France de Bruno Dumont (2)

France

« Un orage montait que nul ne voyait venir »
Inspiré par Un demi-clair matin de Péguy, c’est à l’orage qui monte que Bruno Dumont cherche à nous faire tendre l’oreille dans son magnifique film France, sorti en septembre, toujours à l’affiche de l’Alticiné et qu’il faut courir voir.
Dans une satire rutilante du monde du journalisme télévisuel, c’est l’irruption brutale de la réalité qui fait mouche et révèle la face cachée de France, Léa Seydoux, comme une évidence, actrice géniale habitée et si inquiétante.
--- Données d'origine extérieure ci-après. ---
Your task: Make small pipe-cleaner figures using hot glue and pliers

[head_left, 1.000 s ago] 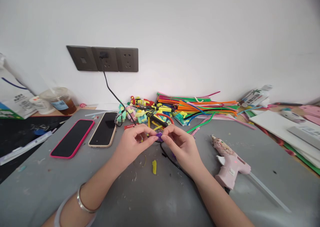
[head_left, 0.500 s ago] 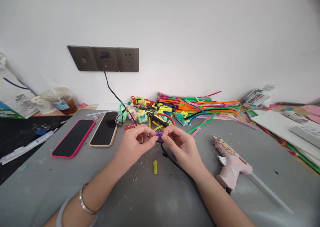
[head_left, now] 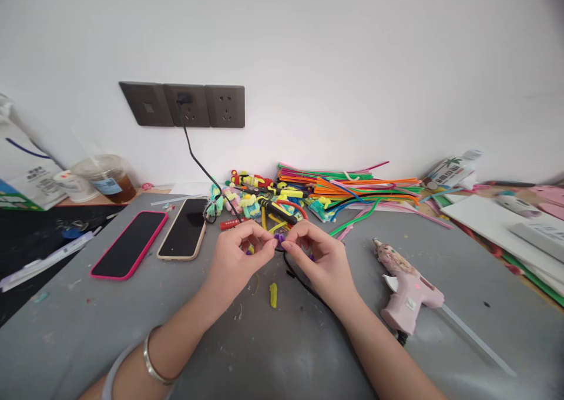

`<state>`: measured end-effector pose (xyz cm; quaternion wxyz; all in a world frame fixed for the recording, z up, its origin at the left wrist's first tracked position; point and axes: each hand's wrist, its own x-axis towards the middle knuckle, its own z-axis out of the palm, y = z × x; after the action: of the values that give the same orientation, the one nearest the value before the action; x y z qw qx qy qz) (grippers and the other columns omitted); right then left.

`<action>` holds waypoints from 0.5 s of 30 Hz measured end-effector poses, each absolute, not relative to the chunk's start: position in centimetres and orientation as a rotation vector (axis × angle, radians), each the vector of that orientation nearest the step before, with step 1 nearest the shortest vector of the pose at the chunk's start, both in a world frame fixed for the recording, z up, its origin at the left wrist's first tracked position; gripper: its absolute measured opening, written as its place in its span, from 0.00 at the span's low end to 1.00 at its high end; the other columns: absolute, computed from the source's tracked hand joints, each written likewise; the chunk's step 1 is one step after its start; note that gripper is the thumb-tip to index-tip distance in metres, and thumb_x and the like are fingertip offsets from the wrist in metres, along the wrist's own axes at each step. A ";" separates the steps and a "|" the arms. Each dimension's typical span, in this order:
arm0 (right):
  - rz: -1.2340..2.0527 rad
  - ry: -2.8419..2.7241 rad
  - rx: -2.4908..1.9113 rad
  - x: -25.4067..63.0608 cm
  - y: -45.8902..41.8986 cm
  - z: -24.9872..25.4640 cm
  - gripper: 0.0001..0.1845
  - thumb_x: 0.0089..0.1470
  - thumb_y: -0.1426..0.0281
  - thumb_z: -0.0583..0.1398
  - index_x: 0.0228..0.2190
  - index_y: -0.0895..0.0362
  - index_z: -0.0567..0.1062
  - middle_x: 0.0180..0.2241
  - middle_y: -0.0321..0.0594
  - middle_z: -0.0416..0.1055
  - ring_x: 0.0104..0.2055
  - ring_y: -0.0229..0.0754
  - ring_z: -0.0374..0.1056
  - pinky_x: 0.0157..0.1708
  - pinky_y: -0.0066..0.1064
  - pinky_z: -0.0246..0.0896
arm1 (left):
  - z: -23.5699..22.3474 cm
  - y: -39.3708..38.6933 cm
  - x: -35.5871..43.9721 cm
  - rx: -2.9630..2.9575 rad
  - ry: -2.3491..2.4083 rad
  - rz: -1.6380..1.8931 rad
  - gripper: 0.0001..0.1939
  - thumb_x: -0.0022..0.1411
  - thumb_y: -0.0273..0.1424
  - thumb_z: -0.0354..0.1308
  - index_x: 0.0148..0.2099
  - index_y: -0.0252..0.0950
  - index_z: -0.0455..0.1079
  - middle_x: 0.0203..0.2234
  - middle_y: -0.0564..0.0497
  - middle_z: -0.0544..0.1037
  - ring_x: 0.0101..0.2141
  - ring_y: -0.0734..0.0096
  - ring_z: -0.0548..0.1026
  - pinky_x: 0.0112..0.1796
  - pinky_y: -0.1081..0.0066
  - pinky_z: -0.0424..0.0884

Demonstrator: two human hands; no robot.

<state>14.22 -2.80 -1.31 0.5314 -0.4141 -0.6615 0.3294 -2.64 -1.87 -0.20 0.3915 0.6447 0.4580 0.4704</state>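
Observation:
A small purple pipe cleaner (head_left: 279, 237) is pinched between my two hands at the middle of the table, above a black cord. My left hand (head_left: 242, 256) grips its left side between thumb and forefinger, and a bit of purple and yellow shows under those fingers. From the right, my right hand (head_left: 319, 259) pinches the other side, with more purple peeking out below its fingers. Most of the piece is covered by fingertips, so its full shape cannot be seen. Just nearer to me, a short yellow fuzzy piece (head_left: 274, 295) lies on the grey table mat (head_left: 282, 353).
Behind my hands lie pliers (head_left: 277, 208) and a pile of coloured pipe cleaners (head_left: 365, 185). A pink glue gun (head_left: 408, 294) rests at right. Two phones, one pink-edged (head_left: 130, 244), one beige-edged (head_left: 183, 229), lie left. A drink cup (head_left: 108, 180) stands farther back.
My fingertips have drawn slightly apart, so a little more of the purple pipe cleaner shows between them. The things on the table have stayed where they were.

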 end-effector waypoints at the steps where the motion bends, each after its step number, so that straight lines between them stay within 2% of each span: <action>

France de Meurs, mortel, un nom pareil ! Péguy, Dumont, on pense à Jesus bleibet meine Freude, Jésus que ma joie demeure, Bach cantate BWV 147. Et si le prénom France choque d’entrée, toute charge symbolique tricolore est vite écartée pour laisser place à la « pure » France de la « pure » Jeanne de Péguy, de Dumont.
Les décors léchés des studios télé, les dorures de l’Elysée, les tenues Couture … le Pouvoir enivre France qui s’y vautre dans son narcissisme, boostée minute par minute par son assistante (géniale Blanche Gardin) qui lui cire les pompes non stop, sans répit, qui souffle sur elle les mots qui confortent, qui la flatte, lui disant ce qu’elle veut entendre, qui l’abreuve de ses certitudes, l’abrutit des nombres de like. Ne pas laisser retomber le soufflé ! Bravo, l’artiste, brava la Diva ! Connivence totale de tous ceux-là dans ce monde là.
Mais voilà, c’est le monde réel, la réalité de la vie, qui viennent catapulter tout son cirque. Un banal accident va changer la donne et c’est en renversant un livreur beur, Baptiste – prénom too much, clin d’œil à Über ? à une intégration voulue, forcée, empêchée ? – que le voile se lève sur une France ébranlée, décomposée et voilà que frémit son humanité, sa conscience, voilà qu’une culpabilité la dévore qu’elle va tenter de calmer en offrant sa présence qui vaut de l’or et qui décervelle, à grand renfort de chèques mais l’argent a-t-il jamais pu apaiser les âmes ?
Avec France, Bruno Dumont pointe du doigt le fabriqué des reportages authentiques mais toujours montés, donc ni vrais, ni faux, une représentation du réel et c’est le problème qu’il exacerbe ici en montrant sa France qui fait son show avec des combattants du djihad, leur demandant de prendre la pause, en réclamant les pleurs de migrants en gros plan, en fabriquant un débat politique et sa mise en scène d’altercations entre protagonistes qui copinent.
Pourvu que ce soit beau … France, frappée par le malheur, déchue pour s’être crue intouchable, hébétée, étonnée et étonnante de trouver beau un paysage de la Somme en hiver, forcera la porte pour revenir et retrouver cet empire du faux où elle s’oubliait si bien, déjà au taquet sur un reportage glauque sur une victime de fait divers porteur. Champ, contre-champ, plan de coupe. C’est sa vie.
Enrobé de notes bleues de Christophe, sa dernière musique de film, France est un film tragique, une satire magnifique, unique en son genre.